WHAT IS EXPECTED:
Give back only the lines in the records below from the one with "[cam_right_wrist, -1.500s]" to the one with "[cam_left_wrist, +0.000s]", both inclusive, word for word.

RECORDS FOR THE TASK:
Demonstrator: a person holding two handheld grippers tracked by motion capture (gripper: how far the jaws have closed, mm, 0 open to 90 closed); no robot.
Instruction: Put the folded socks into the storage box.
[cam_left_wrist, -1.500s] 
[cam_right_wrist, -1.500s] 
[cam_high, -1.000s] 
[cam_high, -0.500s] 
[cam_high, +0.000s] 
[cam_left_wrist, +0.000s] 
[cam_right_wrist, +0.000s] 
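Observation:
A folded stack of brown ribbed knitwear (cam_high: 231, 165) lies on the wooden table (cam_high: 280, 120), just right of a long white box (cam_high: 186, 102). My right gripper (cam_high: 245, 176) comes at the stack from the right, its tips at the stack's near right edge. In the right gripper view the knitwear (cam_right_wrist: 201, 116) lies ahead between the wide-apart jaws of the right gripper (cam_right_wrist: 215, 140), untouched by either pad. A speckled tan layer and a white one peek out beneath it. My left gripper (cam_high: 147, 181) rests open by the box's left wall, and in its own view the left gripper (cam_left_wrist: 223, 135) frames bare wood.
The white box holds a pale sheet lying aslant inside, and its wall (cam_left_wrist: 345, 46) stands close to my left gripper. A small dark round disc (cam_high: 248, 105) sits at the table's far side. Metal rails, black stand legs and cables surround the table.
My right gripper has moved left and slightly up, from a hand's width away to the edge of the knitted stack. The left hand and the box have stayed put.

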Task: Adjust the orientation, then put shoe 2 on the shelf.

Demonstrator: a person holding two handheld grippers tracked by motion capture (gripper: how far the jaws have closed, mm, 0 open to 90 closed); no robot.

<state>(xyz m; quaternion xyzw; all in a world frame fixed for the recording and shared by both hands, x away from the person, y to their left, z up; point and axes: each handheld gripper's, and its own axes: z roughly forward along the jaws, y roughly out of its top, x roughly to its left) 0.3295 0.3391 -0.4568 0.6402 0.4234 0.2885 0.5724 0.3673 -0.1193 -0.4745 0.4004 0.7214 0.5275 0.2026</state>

TASK SOLUTION:
[cam_right_wrist, -1.500s] 
[cam_high, -1.000s] 
[cam_high, -0.500s] 
[cam_high, +0.000s] 
[cam_left_wrist, +0.000s] 

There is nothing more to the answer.